If you pulled this seed out of a bag, you got a different seed than MJ bro.


----------



## yeroc1982 (Nov 14, 2007)

Im not sure if that is even a mj plant.


----------



## tom-tom (Nov 14, 2007)

i just need help getting  the plant to bud any ideas?


----------



## Pot Belly (Nov 14, 2007)

So "we" all know that this plant is not MJ........Or is it?  Have you found the key to the MJ plant that looks like a rubber plant?  LOL

You have to know the characteristics of the plant to get it to "bud".


----------



## tom-tom (Nov 14, 2007)

rubber plant? hey i got dirt in their ,,,lol


----------



## Gadhooka (Nov 14, 2007)

That's funny tomtom, thanks for the laugh!


----------



## lyfr (Nov 14, 2007)

made me look! good one  tomtom...and then he vanished


----------



## gmo (Nov 14, 2007)

Dude, I don't think thats weed.


----------



## sweetnug (Nov 14, 2007)

That will be a great harvest.
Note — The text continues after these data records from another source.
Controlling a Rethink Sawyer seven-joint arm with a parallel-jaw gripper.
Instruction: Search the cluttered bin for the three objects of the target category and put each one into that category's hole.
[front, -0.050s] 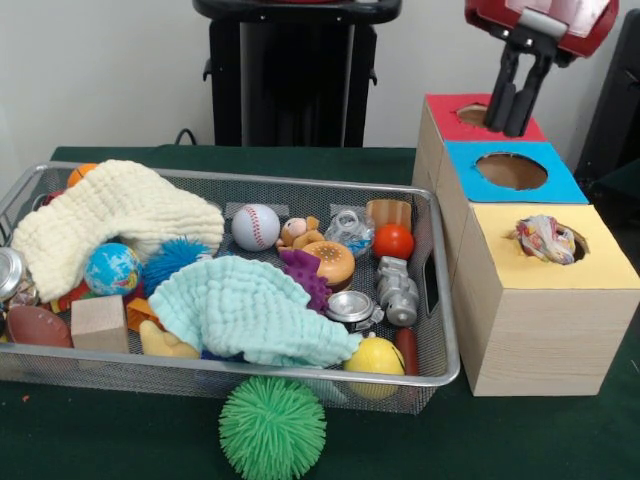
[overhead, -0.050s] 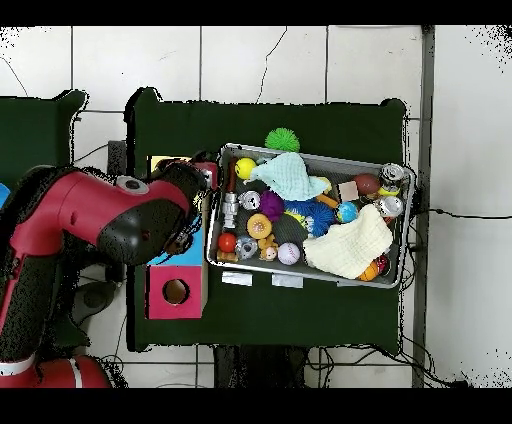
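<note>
Jaws of the gripper (front, -0.050s: 511, 122) are hanging nearly pressed together, empty, over the red hole (front, -0.050s: 478, 115); remaining targets are lying in the bin (front, -0.050s: 431, 300), toward eight o'clock in the front view.

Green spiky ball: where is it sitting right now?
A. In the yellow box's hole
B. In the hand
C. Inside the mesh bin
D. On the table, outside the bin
D: the green spiky ball rests on the dark green table just outside the bin, against its front wall.
</note>
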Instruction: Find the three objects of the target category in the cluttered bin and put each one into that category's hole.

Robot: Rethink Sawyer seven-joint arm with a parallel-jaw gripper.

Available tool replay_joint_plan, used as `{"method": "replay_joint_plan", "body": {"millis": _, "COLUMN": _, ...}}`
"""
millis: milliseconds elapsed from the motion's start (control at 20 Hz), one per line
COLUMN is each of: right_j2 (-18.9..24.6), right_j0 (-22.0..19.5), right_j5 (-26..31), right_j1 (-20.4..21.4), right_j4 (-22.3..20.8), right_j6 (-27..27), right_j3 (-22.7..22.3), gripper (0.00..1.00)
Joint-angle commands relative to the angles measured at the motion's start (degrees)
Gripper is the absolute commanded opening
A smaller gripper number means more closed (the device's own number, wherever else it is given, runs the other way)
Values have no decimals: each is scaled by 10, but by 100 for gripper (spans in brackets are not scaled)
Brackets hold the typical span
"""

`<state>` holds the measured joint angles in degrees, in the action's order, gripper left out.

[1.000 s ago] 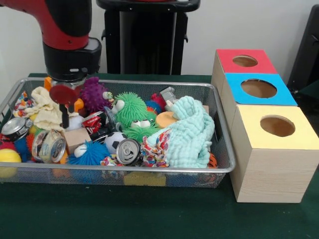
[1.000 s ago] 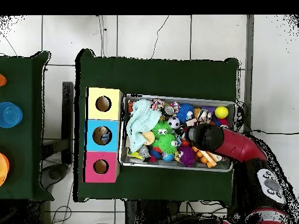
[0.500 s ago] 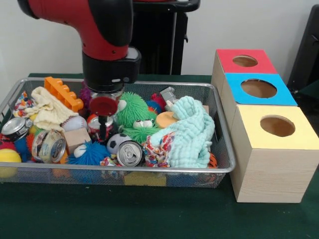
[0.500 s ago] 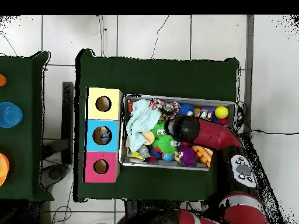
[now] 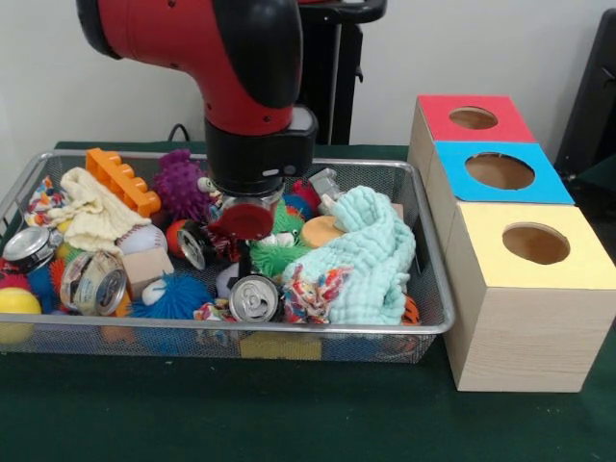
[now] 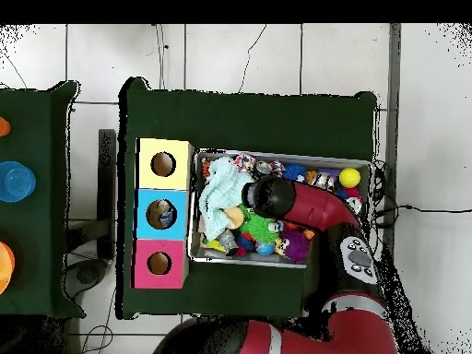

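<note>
Our gripper [image 5: 243, 252] hangs low over the middle of the wire bin [image 5: 428, 289], a red disc at the wrist and a dark stem reaching down into the clutter. We cannot tell how its tips stand, since toys and the stem hide them, nor whether anything is caught there.

In the front view, directly at six o'clock from the stem lies a drink can [image 5: 251, 296], on its side with its round pull-tab end facing the camera, so its long axis seems to run front to back across the bin. We judge this can the likeliest quarry, though the task does not name the category. A second can [image 5: 96, 281] lies well off at nine o'clock, and a third [image 5: 26, 246] further that way against the bin's end wall.

At three o'clock, just beside the stem, the mint cloth [image 5: 366, 258] is heaped; green fuzzy toys [image 5: 274, 256] crowd behind. Beyond the bin at three o'clock stand the yellow box [image 5: 527, 289], blue box [image 5: 496, 173] and red box [image 5: 469, 117], each with a hole on top.
</note>
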<state>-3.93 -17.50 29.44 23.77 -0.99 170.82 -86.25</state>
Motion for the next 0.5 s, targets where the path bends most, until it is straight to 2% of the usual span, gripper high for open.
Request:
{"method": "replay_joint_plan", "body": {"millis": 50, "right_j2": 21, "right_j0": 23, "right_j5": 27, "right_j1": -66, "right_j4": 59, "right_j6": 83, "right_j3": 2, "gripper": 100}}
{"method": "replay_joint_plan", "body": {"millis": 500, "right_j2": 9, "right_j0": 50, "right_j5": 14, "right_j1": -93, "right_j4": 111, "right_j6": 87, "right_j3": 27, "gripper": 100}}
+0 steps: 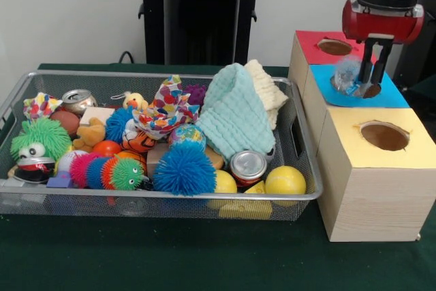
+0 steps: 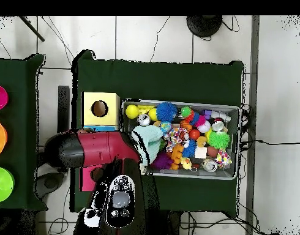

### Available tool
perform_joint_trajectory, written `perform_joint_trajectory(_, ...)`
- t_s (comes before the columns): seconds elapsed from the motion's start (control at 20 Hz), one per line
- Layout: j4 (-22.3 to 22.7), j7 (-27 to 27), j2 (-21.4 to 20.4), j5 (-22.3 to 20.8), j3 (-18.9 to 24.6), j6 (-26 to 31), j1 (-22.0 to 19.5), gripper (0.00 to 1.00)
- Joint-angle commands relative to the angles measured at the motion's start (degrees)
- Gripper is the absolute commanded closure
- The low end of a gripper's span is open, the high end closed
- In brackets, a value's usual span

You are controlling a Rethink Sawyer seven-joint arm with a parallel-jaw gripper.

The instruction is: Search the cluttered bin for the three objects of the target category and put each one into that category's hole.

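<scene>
Only the front view shows the gripper (image 1: 363,81); in the overhead view the arm (image 2: 94,150) covers it. Its fingers are clamped on a wrinkly see-through object (image 1: 346,73), faintly blue, directly over the blue hole (image 1: 354,88), beside the bin (image 1: 300,138).

Wire-mesh metal bin (image 1: 20,199), wood boxes (image 1: 371,202), glossy cans (image 1: 248,166).
</scene>
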Motion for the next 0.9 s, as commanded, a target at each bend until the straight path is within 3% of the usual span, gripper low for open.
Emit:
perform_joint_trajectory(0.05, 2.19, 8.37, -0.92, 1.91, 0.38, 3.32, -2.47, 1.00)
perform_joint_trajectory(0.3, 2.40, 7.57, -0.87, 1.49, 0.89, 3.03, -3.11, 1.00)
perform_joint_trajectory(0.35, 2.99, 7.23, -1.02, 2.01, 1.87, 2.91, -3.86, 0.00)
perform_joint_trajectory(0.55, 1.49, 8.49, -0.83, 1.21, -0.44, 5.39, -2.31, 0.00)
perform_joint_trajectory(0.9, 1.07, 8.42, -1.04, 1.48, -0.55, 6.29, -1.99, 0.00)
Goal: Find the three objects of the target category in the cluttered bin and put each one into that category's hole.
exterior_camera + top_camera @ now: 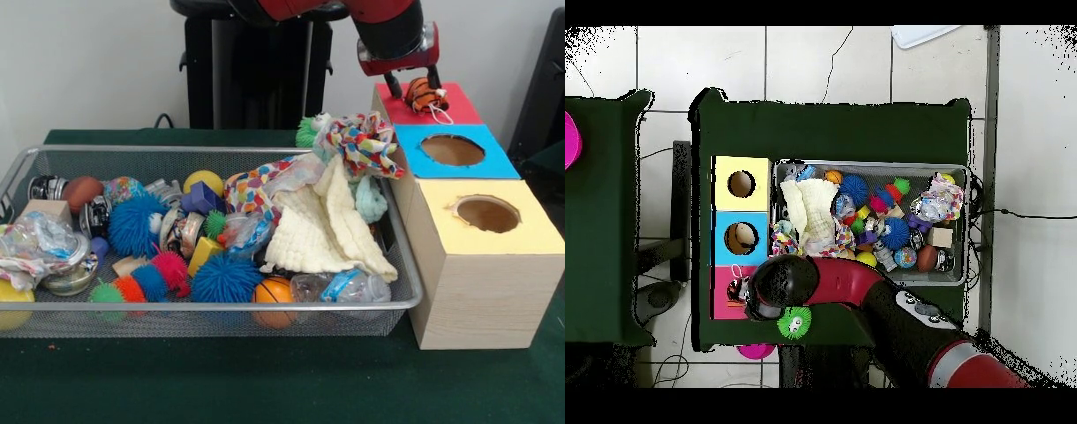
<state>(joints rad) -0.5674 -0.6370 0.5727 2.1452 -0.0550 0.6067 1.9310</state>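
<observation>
The bin (221,306) is a wide silver wire-mesh basket full of toys; it also shows in the overhead view (870,163). To its right in the front view stand three wooden boxes: red top (459,110), blue top (494,163) with a round hole (452,149), and yellow top (530,234) with a hole (487,214). My gripper (413,88) hangs just over the red box, shut on a small orange-and-black striped plush toy (425,93) with a white tag. The toy hides the red box's hole. In the overhead view my arm (780,282) covers most of the red box (721,300).
In the bin lie a cream cloth (322,230), a colourful patterned cloth (366,141), blue spiky balls (135,225), an orange ball (275,291), blocks and wrapped items. A green spiky ball (794,322) lies on the table beside the bin, near my arm.
</observation>
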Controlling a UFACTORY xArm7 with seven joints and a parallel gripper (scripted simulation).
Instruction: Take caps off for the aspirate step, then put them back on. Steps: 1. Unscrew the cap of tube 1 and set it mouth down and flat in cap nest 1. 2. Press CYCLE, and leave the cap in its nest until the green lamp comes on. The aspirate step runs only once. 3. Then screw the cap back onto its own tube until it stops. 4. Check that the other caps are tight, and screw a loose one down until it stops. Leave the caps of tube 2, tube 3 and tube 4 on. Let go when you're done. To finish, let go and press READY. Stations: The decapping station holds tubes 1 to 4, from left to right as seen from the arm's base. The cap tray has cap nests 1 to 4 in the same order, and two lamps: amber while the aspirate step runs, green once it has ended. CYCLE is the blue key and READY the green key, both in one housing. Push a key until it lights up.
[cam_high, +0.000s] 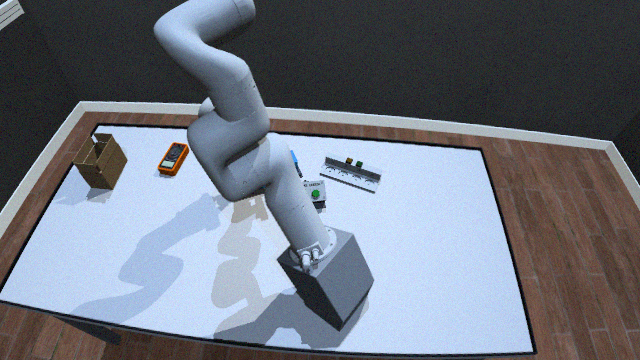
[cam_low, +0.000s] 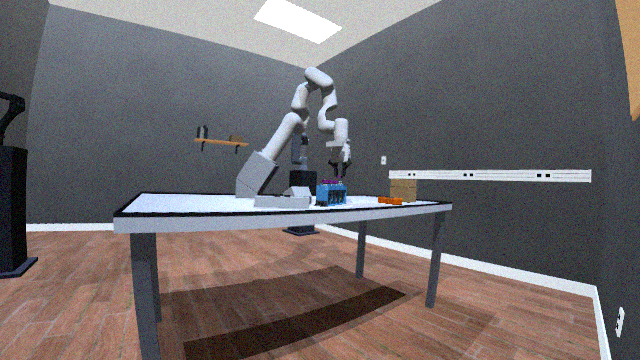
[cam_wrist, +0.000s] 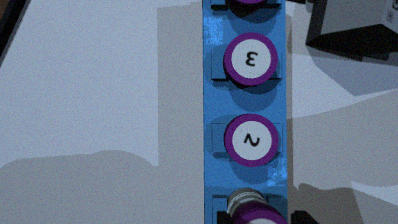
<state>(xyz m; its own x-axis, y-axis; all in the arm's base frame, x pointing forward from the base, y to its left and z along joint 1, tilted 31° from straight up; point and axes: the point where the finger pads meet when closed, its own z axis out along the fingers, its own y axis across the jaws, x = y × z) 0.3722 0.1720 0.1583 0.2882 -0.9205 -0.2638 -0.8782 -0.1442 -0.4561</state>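
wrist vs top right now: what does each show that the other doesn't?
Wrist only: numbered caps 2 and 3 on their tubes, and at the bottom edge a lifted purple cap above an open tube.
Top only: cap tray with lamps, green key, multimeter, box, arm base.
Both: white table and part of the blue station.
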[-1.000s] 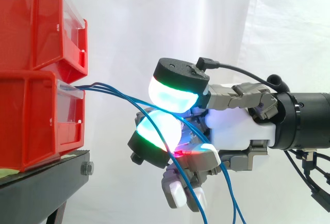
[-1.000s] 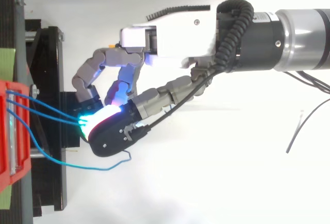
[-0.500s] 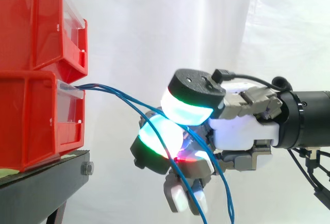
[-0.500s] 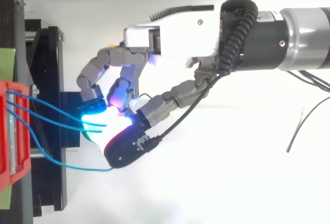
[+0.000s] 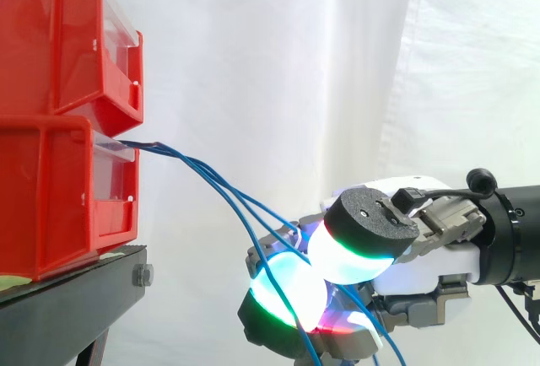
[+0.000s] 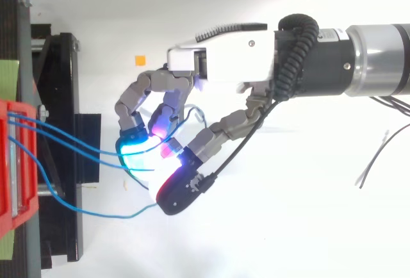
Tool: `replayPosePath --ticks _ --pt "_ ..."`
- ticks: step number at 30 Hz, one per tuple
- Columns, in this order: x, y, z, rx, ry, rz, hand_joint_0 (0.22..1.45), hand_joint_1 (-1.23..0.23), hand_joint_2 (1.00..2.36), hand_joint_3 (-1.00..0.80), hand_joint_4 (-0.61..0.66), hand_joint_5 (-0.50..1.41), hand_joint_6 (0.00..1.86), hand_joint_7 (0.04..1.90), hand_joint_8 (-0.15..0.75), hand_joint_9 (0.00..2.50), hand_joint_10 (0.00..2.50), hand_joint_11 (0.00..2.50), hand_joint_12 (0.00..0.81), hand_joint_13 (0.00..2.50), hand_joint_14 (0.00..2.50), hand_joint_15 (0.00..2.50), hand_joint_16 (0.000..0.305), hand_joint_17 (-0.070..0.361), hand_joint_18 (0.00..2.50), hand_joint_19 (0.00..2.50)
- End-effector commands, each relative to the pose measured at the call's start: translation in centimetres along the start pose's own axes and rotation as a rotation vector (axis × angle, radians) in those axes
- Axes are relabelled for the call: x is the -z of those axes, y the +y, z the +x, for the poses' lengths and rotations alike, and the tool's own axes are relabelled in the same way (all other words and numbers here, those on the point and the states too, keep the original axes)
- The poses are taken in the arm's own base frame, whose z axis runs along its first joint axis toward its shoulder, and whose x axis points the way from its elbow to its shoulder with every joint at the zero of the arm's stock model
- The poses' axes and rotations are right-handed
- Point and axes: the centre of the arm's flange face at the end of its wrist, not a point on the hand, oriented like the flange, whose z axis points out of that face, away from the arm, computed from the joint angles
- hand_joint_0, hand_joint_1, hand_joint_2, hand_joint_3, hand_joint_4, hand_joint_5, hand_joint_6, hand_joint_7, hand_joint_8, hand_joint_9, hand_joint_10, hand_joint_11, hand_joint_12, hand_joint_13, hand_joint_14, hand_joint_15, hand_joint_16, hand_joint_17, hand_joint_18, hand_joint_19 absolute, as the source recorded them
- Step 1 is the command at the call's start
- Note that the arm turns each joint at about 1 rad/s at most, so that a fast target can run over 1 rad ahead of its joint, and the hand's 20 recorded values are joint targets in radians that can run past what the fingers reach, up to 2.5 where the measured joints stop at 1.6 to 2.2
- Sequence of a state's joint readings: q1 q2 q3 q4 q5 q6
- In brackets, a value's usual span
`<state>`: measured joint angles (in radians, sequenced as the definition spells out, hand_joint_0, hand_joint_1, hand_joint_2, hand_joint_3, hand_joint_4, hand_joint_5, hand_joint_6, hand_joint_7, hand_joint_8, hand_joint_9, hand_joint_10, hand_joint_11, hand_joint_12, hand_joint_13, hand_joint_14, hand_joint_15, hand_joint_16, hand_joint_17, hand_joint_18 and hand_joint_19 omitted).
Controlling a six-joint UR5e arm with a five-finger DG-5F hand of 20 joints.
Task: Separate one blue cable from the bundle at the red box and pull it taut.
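Three blue cables [image 5: 221, 182] leave the lower red bin [image 5: 59, 201] and slope down to my hand [image 5: 422, 273] at the lower right. The hand's fingers are curled, and the cables pass between the glowing pads [image 5: 291, 294] and drop out of the bottom edge. From above, two blue cables [image 6: 67, 138] run nearly straight from the red bin [image 6: 13, 163] into the curled fingers of the hand [image 6: 224, 76]. A third cable [image 6: 102, 214] sags in a loop and reaches the black back of the thumb.
A second red bin [image 5: 59, 37] sits on top of the lower one, both on a black stand [image 5: 76, 298] at the left. A small orange square [image 6: 139, 60] lies on the white floor.
My hand has moved down and away from the bins with the blue cables still in it. The cables now slope down more steeply and lie straighter.
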<state>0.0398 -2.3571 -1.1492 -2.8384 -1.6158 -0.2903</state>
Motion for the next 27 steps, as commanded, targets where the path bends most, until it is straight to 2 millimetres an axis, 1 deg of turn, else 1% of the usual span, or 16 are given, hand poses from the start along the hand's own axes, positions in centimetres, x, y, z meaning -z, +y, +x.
replayPosePath --ticks 1,3,6,7,10,11,14,16,20,23,26,27 --pt "0.1 -0.1 0.0 0.004 -0.009 0.007 0.54 -0.65 1.0 -0.5 0.14 -0.16 0.91 1.06 0.378 1.19 0.02 1.27 0.413 0.95 0.02 0.61 0.052 0.116 0.96 0.68" --pt "0.2 0.3 -0.2 0.006 -0.03 0.014 0.53 -0.58 1.0 -0.5 0.14 -0.16 0.9 1.06 0.378 1.2 0.02 1.26 0.417 0.96 0.02 0.61 0.053 0.118 0.98 0.69" --pt "0.3 0.8 -0.4 0.006 -0.047 0.017 0.54 -0.52 1.0 -0.5 0.14 -0.16 0.9 1.07 0.37 1.21 0.02 1.26 0.421 0.97 0.02 0.61 0.053 0.119 0.98 0.7" --pt "0.4 1.5 -0.6 0.008 -0.051 0.009 0.54 -0.51 1.0 -0.5 0.14 -0.16 0.9 1.08 0.374 1.21 0.02 1.25 0.419 0.97 0.02 0.61 0.053 0.118 0.98 0.7" --pt "0.5 1.8 -0.7 0.008 -0.05 0.004 0.59 -0.46 1.0 -0.5 0.13 -0.16 0.89 1.09 0.362 1.21 0.02 1.26 0.415 0.97 0.02 0.62 0.051 0.116 0.97 0.72" --pt "0.5 1.8 -0.7 0.008 -0.05 0.004 0.6 -0.47 1.0 -0.5 0.13 -0.16 0.89 1.1 0.359 1.21 0.02 1.24 0.412 0.97 0.02 0.62 0.051 0.116 0.97 0.73" --pt "0.5 1.8 -0.7 0.011 -0.052 0.004 0.63 -0.52 1.0 -0.5 0.12 -0.15 0.88 1.08 0.364 1.21 0.02 1.26 0.414 0.97 0.02 0.63 0.051 0.116 0.97 0.73" --pt "0.5 1.9 -0.7 0.011 -0.052 0.003 0.64 -0.61 1.01 -0.43 0.12 -0.16 0.88 1.1 0.364 1.2 0.02 1.26 0.417 0.96 0.02 0.62 0.052 0.117 0.97 0.72" --pt "0.4 2.0 -0.8 0.013 -0.056 -0.009 0.66 -0.75 1.01 -0.36 0.12 -0.17 0.89 1.1 0.36 1.16 0.02 1.26 0.415 0.94 0.02 0.63 0.051 0.116 0.95 0.71" --pt "0.4 1.9 -0.8 0.013 -0.056 -0.01 0.69 -0.81 1.01 -0.36 0.09 -0.17 0.89 1.11 0.353 1.14 0.02 1.26 0.412 0.94 0.02 0.62 0.051 0.114 0.94 0.7" --pt "0.4 1.9 -0.8 0.013 -0.056 -0.01 0.72 -0.85 1.01 -0.38 0.05 -0.18 0.9 1.09 0.351 1.13 0.02 1.26 0.402 0.93 0.02 0.62 0.051 0.114 0.93 0.67" --pt "0.4 1.9 -0.8 0.013 -0.058 -0.01 0.74 -0.86 1.01 -0.4 0.03 -0.18 0.9 1.11 0.354 1.13 0.02 1.26 0.398 0.93 0.02 0.61 0.05 0.113 0.93 0.67"
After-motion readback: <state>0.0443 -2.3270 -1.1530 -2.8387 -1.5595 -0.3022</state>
LOL!!


----------



## THE BROTHER'S GRUNT (Nov 15, 2007)

*Well that's not an MJ plant and MG soil rocks if ya know how to use it right. Every grow we have done to date has been done in MG soil.  *


----------



## tom-tom (Nov 15, 2007)

hi brother i was talkin about the time relese pellets sorry about that


----------



## MrPuffAlot (Nov 15, 2007)

tom-tom said:
			
		

> ok guys i started this mj plant from seed its a unknown strain i had it on 24/7 lights for first 2 months its been in 12/12 for over 60 days now and it just wont bud i dont no what to do it smells like bud very strong i think it might be a indica of some sort .Mabey i can clone it and hope the next one buds i just dont no what to do please help all ideas will be of great value. I think mabey this happened because i used mirical grow plant food i no u guys said not to use it,i guess this is what happens ,what do u think its nice and green:holysheep:


 
Dude, i dont know if you are being serious or not. but
that is NOT a Marijuana plant.


----------



## THE BROTHER'S GRUNT (Nov 15, 2007)

*Just so you all know he is not serious and yes it's a joke.  *


			
				MrPuffAlot said:
			
		

> Dude, i dont know if you are being serious or not. but
> that is NOT a Marijuana plant.


----------



## gmo (Nov 15, 2007)

Thanks God he isn't serious.  I thought he was last night when I was reading it.  I must've been a little high.


----------



## Weeddog (Nov 15, 2007)

Looks ready to harvest to me.   Better cut it now before its too late.


----------



## StonedCold (Nov 16, 2007)

So we have determined its a real plant at this time, correct?

:holysheep: :bong2:


----------



## That crazy vancouver guy (Nov 16, 2007)

tom-tom!!!... omg... where the hell did u get those seeds, man!... do tell!

do u know what u got there???

u gotta just dry up those leaves and crush it up and put it on those fire crackers.
man... u'll get so ripped for days. no st.


----------



## tom-tom (Nov 20, 2007)

ok i been given it nutes now i hit it with a shot offlora grow some flora bloom and some floramicro and a shot of human growth hormon,it seems to like this iv also up the light in the 12 hours on ive noticed a little growth but i tell u its like pullin teeth  gettin buds off this thing i think with this shot of nutes ive gave it i think i might be goin the right way now its in its dark period now so i dont wanna disturd but will post u some picks tommorow


----------



## goddog (Dec 1, 2007)

smoke the leaves, u might still get a buzz...

or make pesto out of it...


----------



## akirahz (Dec 1, 2007)

tom-tom said:
			
		

> i just need help getting  the plant to bud any ideas?



some MJ wont flower @ 12/12 try reducing the light to 10hrs for a week or 2 and see if that sets it off, if it does, put it back to 12/12

i've never seen a marijuana plant like that though in the picture


----------



## tom-tom (Dec 1, 2007)

yea its some of that bomd digity


----------



## itsfournineteengotaminuit (Dec 1, 2007)

Ok I got the same strain...glad to see someone else growing it too.   they look so normal I lined them all the way up and down my drive way...cops drive by all the time...never know...also called the city to put in more street lights to help my grow....cant wait for the harvest..by the way cant get mine to flower and bud either...been almost 3 yrs.......lmao.....TOKE IT


----------